Все это было — ну и что?! И потом, какое имеет значение эта злосчастная мечеть?! Подумаешь, мусульмане тоже смогут сходить помолиться своему пророку. В конце-то концов, все они обманщики — что Магомет, что еврейский Моисей, да и Христос тоже. Разница же между ними лишь в том, что один из них умер на кресте, а двое — в почете[172].
Черт побери, да какова главная цель всех этих крестовых походов?! И что нужно папе, безжалостная мясорубка, уносящая жизни десятков тысяч людей, или все-таки возможность для любого верующего спокойно явиться в тот же Иерусалим и без помех поклониться и гробу господню и прочим святым местам?!
Если первое, тогда святой отец в Риме должен откровенно сказать: «Хочу крови. Хочу, чтобы ее было не просто много, а чтобы она лилась ручьями, жадно впитываемая этой иссохшей каменистой землей во славу Христа». Тогда можно винить императора за то, что он не пролил ее.
Но нет. Поганые лживые уста не изрекают такого кощунства. Григорий IX говорит совсем другое, и в то же самое время его ставленник, иерусалимский патриарх Герольд Лозаннский[173] отказывается возложить корону иерусалимского короля на чело Фридриха. Да что корона, когда он даже не желает совершить простое богослужение в храме.
Ох, какая обида раздирала душу императора.
«Ну, хорошо, ты, как верный пес, по указке своего римского хозяина всячески игнорируешь меня, но при чем здесь остальные верующие?! Почему нужно отдавать в высшей степени загадочный приказ архиепископу Цезареи, чтобы он наложил интердикт на все святые места, пока их не покинет император?
Да тут еще верные слуги папы, тамплиеры и госпитальеры, которые рады насолить. Впрочем, оно и понятно, ведь во главе обоих орденов стоят родные братья, так что тут как раз ничего удивительного[174]. Хотя когда одного из братцев, не в меру ретивого Гарэна, тяжело ранили в приграничной стычке с воинами султана Дамаска и на его место встал Бертран де Тесси, то все равно ничего не изменилось.
И ведь это еще додуматься надо до такой подлости — дать знать египетскому султану, что я намереваюсь совершить паломничество пешком и почти без свиты к берегу Иордана. Даже дату указали, стервецы. А я ведь тогда еще не получил предупреждения от своего доверенного человека, что папа договорился с храмовниками относительно моего убийства. Если бы ал-Камил не оказался таким порядочным и не переправил это письмо мне, то я непременно погиб бы.
Да и с венецианцами, которые, стоило только мне уехать, начали все смелее и смелее нападать на мои владения в Сирии, тоже все ясно.
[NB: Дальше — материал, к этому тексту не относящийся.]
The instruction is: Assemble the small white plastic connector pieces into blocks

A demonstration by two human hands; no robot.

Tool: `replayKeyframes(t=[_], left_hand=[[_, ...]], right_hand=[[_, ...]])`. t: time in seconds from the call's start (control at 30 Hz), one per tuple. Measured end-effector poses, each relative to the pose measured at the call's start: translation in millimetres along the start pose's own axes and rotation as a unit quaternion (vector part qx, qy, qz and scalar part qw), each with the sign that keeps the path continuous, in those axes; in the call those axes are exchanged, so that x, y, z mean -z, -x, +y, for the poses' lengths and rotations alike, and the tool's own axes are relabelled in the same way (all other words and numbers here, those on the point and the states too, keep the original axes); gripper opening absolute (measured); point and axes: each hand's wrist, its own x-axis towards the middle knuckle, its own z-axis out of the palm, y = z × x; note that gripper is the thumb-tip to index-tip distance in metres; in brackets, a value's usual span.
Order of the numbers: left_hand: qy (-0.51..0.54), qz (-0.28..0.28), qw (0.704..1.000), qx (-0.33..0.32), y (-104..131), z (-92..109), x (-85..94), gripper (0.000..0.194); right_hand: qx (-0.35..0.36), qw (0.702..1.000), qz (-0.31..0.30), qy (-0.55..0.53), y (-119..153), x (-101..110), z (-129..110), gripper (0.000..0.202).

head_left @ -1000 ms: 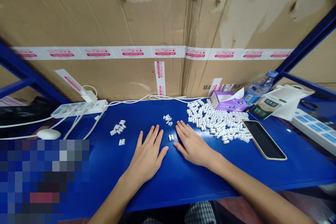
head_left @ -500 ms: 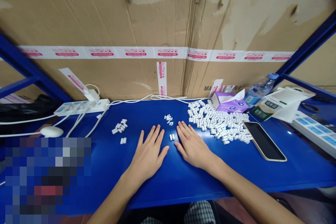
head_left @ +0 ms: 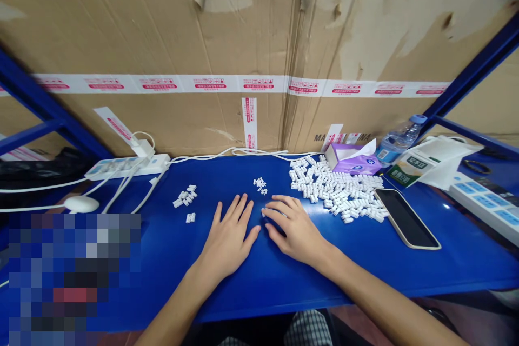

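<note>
Flat on the blue table (head_left: 170, 265), my left hand (head_left: 230, 235) lies with its fingers spread and nothing in it. My right hand (head_left: 294, 227) has bent fingers over a small white plastic piece (head_left: 263, 215), mostly hidden beneath the fingertips. Its thumb stays apart from the index finger, and whether it touches the piece I cannot tell. Beyond the hands lies a little cluster of tiny white parts (head_left: 260, 185). To the left are a small group of white pieces (head_left: 185, 196) and a pair of pieces (head_left: 190, 218). A large pile of similar white pieces (head_left: 334, 189) spreads at the right.
Behind the pile stand a purple tissue pack (head_left: 357, 164) and a plastic bottle (head_left: 399, 140). A phone (head_left: 407, 219) lies right of the pile, near a green-and-white carton (head_left: 413, 167) and a power strip (head_left: 482, 203). Another power strip (head_left: 127, 166) with cables sits back left; cardboard (head_left: 203, 43) backs the table.
My right hand has gone from lying flat to curling its fingers, shifting slightly left over the small pieces between my hands. My left hand stays in place.
</note>
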Motion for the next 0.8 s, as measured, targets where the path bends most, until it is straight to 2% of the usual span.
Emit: replayKeyframes(t=[0.17, 0.3, 0.4, 0.5, 0.7, 0.8], left_hand=[[-0.003, -0.009, 1.0, 0.001, 0, 0, 2.0, 0.055], [-0.006, -0.024, 1.0, 0.002, -1, 0, 3.5, 0.058], [0.0, -0.024, 1.0, 0.005, -1, 0, 3.3, 0.058], [0.004, -0.026, 1.0, 0.008, -1, -1, 3.2, 0.058], [-0.003, -0.052, 0.999, 0.011, -2, 0, 5.4, 0.061], [-0.009, -0.046, 0.999, 0.01, -2, 0, 5.3, 0.061]], right_hand=[[0.015, 1.0, -0.003, 0.027, -1, 0, -1, 0.018], [-0.061, 0.992, 0.022, 0.107, -2, 6, 9, 0.021], [-0.127, 0.975, 0.032, 0.178, -3, 13, 18, 0.024], [-0.162, 0.961, 0.043, 0.221, -2, 17, 25, 0.026], [-0.187, 0.949, 0.061, 0.244, -1, 17, 30, 0.025], [-0.169, 0.956, 0.07, 0.23, -2, 16, 32, 0.028]])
Этим продажным душам лишь бы напакостить удачливому сопернику по торговле. А ведь я, в отличие от них, не только подарил христианам святые места. Я, между прочим, еще и возвратил свободу всем несчастным детям, томившимся, подобно древним евреям, в египетском рабстве, после своего знаменитого детского крестового похода![175]